Collected material START

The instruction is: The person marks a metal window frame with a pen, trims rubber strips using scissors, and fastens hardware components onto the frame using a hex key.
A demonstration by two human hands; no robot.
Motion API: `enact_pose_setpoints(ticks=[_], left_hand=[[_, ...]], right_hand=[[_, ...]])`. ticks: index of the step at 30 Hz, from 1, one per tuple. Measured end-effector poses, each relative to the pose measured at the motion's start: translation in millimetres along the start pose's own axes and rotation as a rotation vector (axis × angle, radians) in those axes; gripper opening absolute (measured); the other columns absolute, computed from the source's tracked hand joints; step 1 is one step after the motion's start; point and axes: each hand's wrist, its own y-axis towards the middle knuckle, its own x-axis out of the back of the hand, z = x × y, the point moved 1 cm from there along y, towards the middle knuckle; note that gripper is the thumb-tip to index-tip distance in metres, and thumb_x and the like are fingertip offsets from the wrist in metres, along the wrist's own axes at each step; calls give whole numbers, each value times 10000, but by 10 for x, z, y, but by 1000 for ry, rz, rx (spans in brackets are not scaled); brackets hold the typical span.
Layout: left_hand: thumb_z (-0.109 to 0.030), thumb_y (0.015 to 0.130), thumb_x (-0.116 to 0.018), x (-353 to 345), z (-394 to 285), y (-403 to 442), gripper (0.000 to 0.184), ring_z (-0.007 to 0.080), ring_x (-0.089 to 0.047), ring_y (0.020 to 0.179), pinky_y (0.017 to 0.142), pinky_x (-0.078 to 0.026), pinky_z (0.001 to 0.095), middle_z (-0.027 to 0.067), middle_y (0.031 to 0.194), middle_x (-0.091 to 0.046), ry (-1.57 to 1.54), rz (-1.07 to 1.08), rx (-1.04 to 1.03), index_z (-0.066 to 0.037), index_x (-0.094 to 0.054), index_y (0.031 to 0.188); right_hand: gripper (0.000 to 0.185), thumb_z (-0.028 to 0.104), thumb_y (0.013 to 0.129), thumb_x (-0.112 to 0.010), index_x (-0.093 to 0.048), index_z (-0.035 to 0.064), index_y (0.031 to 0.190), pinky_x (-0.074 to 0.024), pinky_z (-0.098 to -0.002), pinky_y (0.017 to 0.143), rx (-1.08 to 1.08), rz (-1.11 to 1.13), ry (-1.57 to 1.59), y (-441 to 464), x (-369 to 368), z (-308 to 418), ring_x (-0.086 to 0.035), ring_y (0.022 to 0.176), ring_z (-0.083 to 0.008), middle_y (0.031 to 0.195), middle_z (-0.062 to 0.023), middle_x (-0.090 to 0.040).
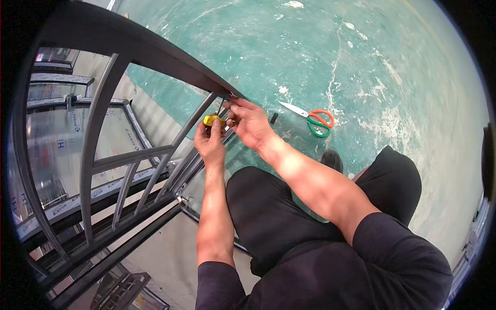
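Observation:
My left hand (pixel 211 142) is closed on the yellow handle of a screwdriver (pixel 213 120). Its thin shaft points up at the corner of a dark metal frame (pixel 191 72). Just right of it, my right hand (pixel 250 121) has its fingers bent together at that corner, near the shaft; what they pinch, if anything, is too small to make out. Scissors (pixel 310 113) with one orange and one green handle lie on the green floor to the right, and a small black piece (pixel 274 118) lies between them and my right hand.
The barred metal frame stands along the left side. Behind it are more framed panels (pixel 57 150) with printed film. My knees (pixel 258 196) are bent below my forearms, and a dark shoe (pixel 332 160) rests on the worn green floor (pixel 289 46).

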Motion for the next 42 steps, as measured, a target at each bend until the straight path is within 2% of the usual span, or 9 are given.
enact_pose_setpoints(ticks=[3,12,19,24,28,31,37,42], left_hand=[[-112,980,-652,-20,-20,-14,165,71,-558,691,612,-442,209,17,892,-652,-24,-8,-8,-4,-649,1105],[-86,969,-657,98,-13,-13,197,68,-576,699,608,-468,211,16,894,-663,25,5,4,11,-652,1142],[-96,966,-658,51,-66,-20,161,58,-562,712,616,-463,219,5,878,-651,47,39,31,1,-651,1095],[-103,949,-673,48,-48,55,150,54,-568,722,634,-461,220,-11,854,-644,16,45,12,3,-657,1054],[-103,945,-680,21,-59,61,155,49,-563,717,631,-459,219,-21,853,-638,0,36,27,6,-654,1052],[-122,944,-681,31,-56,48,165,51,-562,701,621,-460,223,-16,830,-635,-2,22,28,12,-649,1035],[-136,944,-678,46,23,74,184,69,-588,704,618,-489,238,11,846,-658,-14,29,31,21,-647,1033],[-149,958,-669,33,12,80,168,73,-565,678,597,-454,243,10,817,-650,-28,26,57,11,-659,1011]], right_hand=[[281,39,957,-600,-564,10,1234,-525,-326,744,-7,-14,-16,-17,-22,36,-615,817,-139,1108,-94,-681],[234,40,956,-597,-600,20,1189,-524,-319,752,-1,-24,-49,-13,-93,49,-608,819,-153,1081,-79,-685],[382,70,942,-648,-542,27,1306,-514,-293,687,36,7,-232,3,76,4,-593,751,-111,1015,-70,-684],[409,89,939,-661,-548,44,1329,-511,-291,701,10,61,-288,-10,89,74,-590,754,-106,1001,-52,-687],[489,92,940,-652,-499,44,1402,-510,-297,723,-6,34,-313,-36,49,103,-592,776,-112,1015,-50,-685],[484,85,948,-636,-489,21,1405,-516,-301,728,-6,25,-312,-48,34,111,-593,780,-122,1037,-72,-676],[473,76,948,-626,-492,17,1397,-518,-292,714,-7,37,-316,-40,33,115,-592,786,-113,1049,-63,-671],[487,67,936,-637,-489,18,1398,-518,-274,698,-10,36,-306,-43,26,129,-598,787,-106,1039,-52,-671]])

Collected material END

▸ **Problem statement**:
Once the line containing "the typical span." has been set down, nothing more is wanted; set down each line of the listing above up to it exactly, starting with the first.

▸ **Answer for this exercise**:
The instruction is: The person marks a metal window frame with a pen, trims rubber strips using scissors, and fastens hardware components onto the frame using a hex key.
A demonstration by two human hands; no robot.
Motion API: `enact_pose_setpoints(ticks=[_], left_hand=[[_, ...]], right_hand=[[_, ...]])`. ticks: index of the step at 30 Hz, from 1, one per tuple. Measured end-effector poses, each relative to the pose measured at the motion's start: translation in millimetres along the start pose's own axes and rotation as a rotation vector (axis × angle, radians) in those axes; gripper opening absolute (measured); the other columns absolute, computed from the source's tracked hand joints; step 1 is one step after the motion's start; point and axes: each hand's wrist, its own y-axis towards the middle knuckle, its own x-axis out of the back of the hand, z = x × y, the point moved 1 cm from there along y, towards the middle knuckle; note that gripper is the thumb-tip to index-tip distance in metres, and thumb_x and the like are fingertip offsets from the wrist in metres, along the wrist's own axes at each step; calls give whole numbers, each value times 10000, but by 10 for x, z, y, but by 1000 for ry, rz, rx (spans in brackets are not scaled); brackets hold the typical span.

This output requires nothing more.